Sergueï bâilla ostensiblement.
— Je file sous la douche, puis au lit.

Ni caresse, ni sourire : il contournait un obstacle.

Anna ramassa les débris. C’était SA tasse en porcelaine, celle avec l’inscription « À la meilleure épouse », cadeau pour leur premier anniversaire. Elle jeta les éclats, resta figée devant l’évier.

Cinq ans plus tôt, lorsqu’ils avaient emménagé ici, Sergueï l’avait portée sur le seuil en disant : « C’est la tradition. Ma forteresse, notre bonheur éternel. » L’appartement venait de sa grand-mère : son seul héritage.

En ouvrant le frigo, Anna vit une boîte de chocolats qu’elle n’avait jamais achetée. À côté, une bouteille de vin que Sergueï évitait d’ordinaire. Étrange.

Elle jeta un œil dans la poubelle : sous les éclats reposait un emballage de parfum féminin.

Son cœur se serra, mais elle balaya le soupçon : sûrement pour sa mère ou sa sœur. Les fêtes approchent.

Dans la salle de bains, l’eau coulait. Anna aperçut le téléphone de Sergueï sur la table. L’écran s’illumina : nouveau message. Elle ne voulait pas regarder, vraiment pas, mais ses yeux accrochèrent le texte lumineux :

« Merci pour cette soirée. Hâte de demain 19 h. Bisous. — V. »

Anna recula. « V. » ? « Bisous », formule de politesse ou plus ? Elle inspira. Une collègue ? Un projet ? Une hallucination ?

La porte s’ouvrit. Sergueï, serviette autour des hanches, cheveux mouillés, vit sa femme près de la table, aperçut son téléphone : son visage se transforma.

— Tu fouilles mes messages ? lança-t-il, la voix de fer.

— Non, j’ai juste vu la notification… Qui est « V. » ? demanda Anna, rouge.

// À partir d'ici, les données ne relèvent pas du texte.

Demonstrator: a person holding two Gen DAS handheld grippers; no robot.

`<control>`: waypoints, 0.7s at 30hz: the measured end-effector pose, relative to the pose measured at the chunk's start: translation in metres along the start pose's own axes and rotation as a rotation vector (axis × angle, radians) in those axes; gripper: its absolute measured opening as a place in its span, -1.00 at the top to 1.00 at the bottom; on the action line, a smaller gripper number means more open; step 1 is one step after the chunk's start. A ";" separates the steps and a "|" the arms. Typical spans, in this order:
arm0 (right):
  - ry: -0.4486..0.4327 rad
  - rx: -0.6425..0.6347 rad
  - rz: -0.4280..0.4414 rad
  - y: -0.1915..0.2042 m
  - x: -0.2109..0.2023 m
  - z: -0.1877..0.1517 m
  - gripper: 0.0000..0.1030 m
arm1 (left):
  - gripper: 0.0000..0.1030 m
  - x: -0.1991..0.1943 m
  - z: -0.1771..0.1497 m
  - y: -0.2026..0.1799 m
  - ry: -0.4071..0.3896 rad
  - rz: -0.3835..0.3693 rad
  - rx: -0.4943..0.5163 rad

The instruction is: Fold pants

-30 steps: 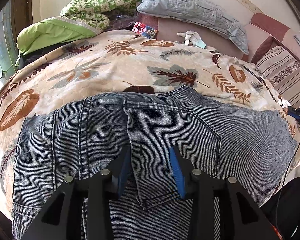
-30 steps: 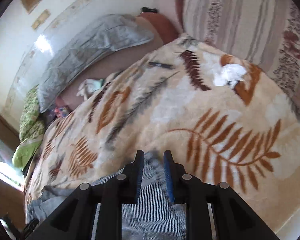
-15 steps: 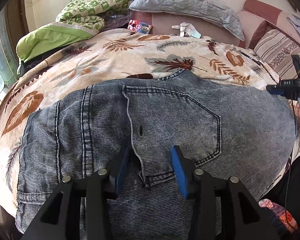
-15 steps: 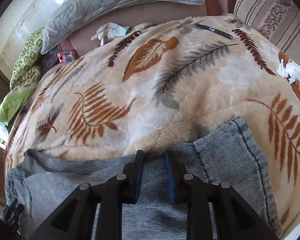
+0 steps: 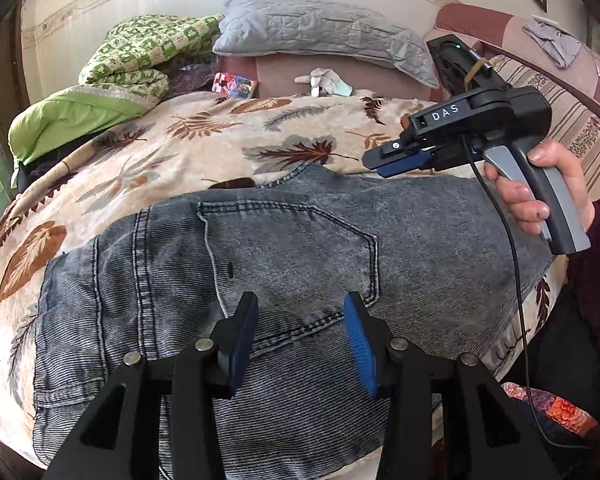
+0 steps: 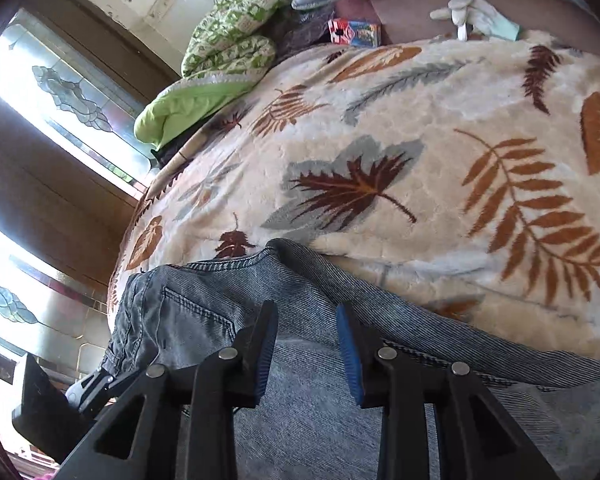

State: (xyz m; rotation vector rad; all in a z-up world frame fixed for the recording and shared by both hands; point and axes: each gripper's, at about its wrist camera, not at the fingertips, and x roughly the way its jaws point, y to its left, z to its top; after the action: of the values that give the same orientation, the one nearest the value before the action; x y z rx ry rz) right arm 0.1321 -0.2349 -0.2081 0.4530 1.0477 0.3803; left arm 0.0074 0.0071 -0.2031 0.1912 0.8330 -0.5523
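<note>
A bed under a cream leaf-print blanket carries the denim pants, which lie across the lower half of both views already doubled into a broad flat block, back pocket up, so by my reading at least one fold is made and a further fold or tidying may be left. The left hand-held gripper hangs over the pocket at lower centre, released, nothing between its jaws. The right hand-held gripper, whose jaws have just been opening, stands released above the pants' far edge, holding nothing.
</note>
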 end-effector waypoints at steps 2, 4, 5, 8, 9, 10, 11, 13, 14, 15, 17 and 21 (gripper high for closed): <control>0.018 -0.004 0.004 -0.001 0.012 -0.001 0.35 | 0.11 0.004 -0.001 -0.001 0.019 -0.012 0.013; 0.019 -0.030 -0.015 -0.002 0.018 -0.003 0.34 | 0.08 0.005 -0.002 -0.002 0.028 -0.015 0.024; 0.021 -0.028 -0.017 -0.003 0.022 -0.002 0.33 | 0.07 0.006 -0.002 -0.002 0.034 -0.019 0.025; 0.023 -0.042 -0.031 -0.005 0.025 0.003 0.27 | -0.01 0.008 -0.003 -0.002 0.050 -0.042 0.020; 0.019 -0.052 -0.050 -0.005 0.026 0.005 0.17 | -0.05 0.009 -0.003 -0.002 0.055 -0.050 0.022; 0.011 -0.061 -0.065 -0.004 0.026 0.007 -0.07 | -0.06 0.009 -0.003 -0.003 0.059 -0.054 0.026; -0.004 -0.064 -0.073 -0.003 0.025 0.009 -0.15 | -0.07 0.010 -0.004 -0.004 0.062 -0.054 0.033; -0.016 -0.064 -0.057 -0.003 0.025 0.012 -0.18 | -0.08 0.009 -0.004 -0.007 0.063 -0.053 0.044; -0.001 -0.062 -0.036 -0.003 0.027 0.013 -0.18 | -0.08 0.009 -0.004 -0.007 0.064 -0.054 0.045; 0.013 -0.060 -0.021 -0.002 0.030 0.012 -0.18 | -0.09 0.009 -0.004 -0.007 0.065 -0.056 0.042; 0.030 -0.073 -0.036 0.004 0.036 0.008 -0.18 | -0.09 0.008 -0.003 -0.006 0.066 -0.063 0.031; 0.053 -0.147 -0.125 0.019 0.049 0.002 0.38 | -0.09 0.006 -0.003 -0.003 0.062 -0.071 0.017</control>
State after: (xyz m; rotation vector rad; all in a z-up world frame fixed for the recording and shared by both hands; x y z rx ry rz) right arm 0.1547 -0.1944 -0.2337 0.2460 1.0849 0.3570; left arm 0.0069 0.0030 -0.2095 0.1953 0.8984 -0.6230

Sergueï serra les mâchoires.
— Une collègue. On bosse sur un dossier.

— À 19 heures ?

— À 7 heures. Du matin, coupa-t-il. J’ai une réunion tôt. Si ton interrogatoire est terminé, je vais dormir.

Il saisit le téléphone, disparut dans la chambre. Anna resta seule. Quelque chose clochait. En tirant le tiroir des produits ménagers, elle trouva une brosse à dents neuve, bleu vif : ni la sienne, ni celle de Sergueï.

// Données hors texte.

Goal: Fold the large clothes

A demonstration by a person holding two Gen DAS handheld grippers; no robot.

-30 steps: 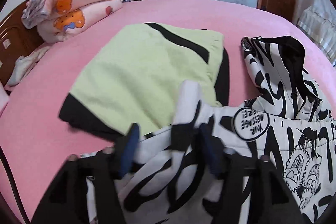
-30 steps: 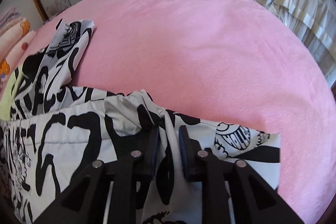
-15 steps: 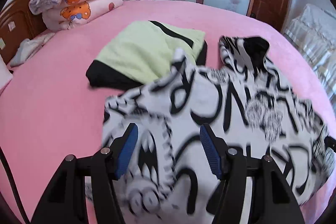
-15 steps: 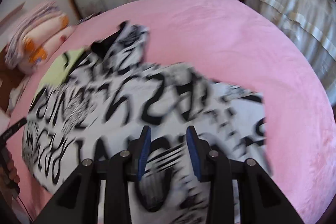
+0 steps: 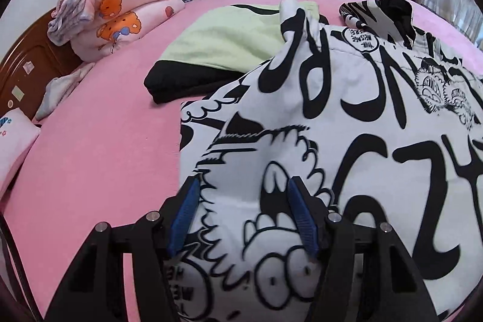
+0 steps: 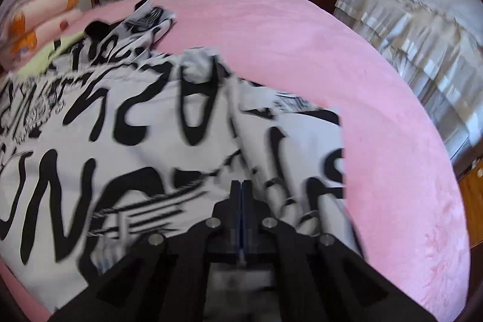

Le matin, un claquement de porte la réveilla : Sergueï était parti sans la réveiller. Sur la table de nuit, un mot : « Je rentrerai tard. Ne m’attends pas. »

Anna passa la main sur son oreiller : odeur de shampooing et… un parfum fleuri, féminin. Elle se leva brusquement pour la douche, laissant l’eau couler longuement. Il fallait réfléchir.

La sonnette retentit. Peut-être Sergueï sans clé ? Un livreur ? Sans regarder par le judas, Anna ouvrit.

Une blonde impeccable en blouson de cuir se tenait là, valise à roulettes à ses pieds.
— Oh, vous habitez encore ici ? lança-t-elle, mêlant étonnement et irritation. Sergueï m’avait promis que l’appart serait libre. Je suis sa future femme, alors il est temps de déguerpir.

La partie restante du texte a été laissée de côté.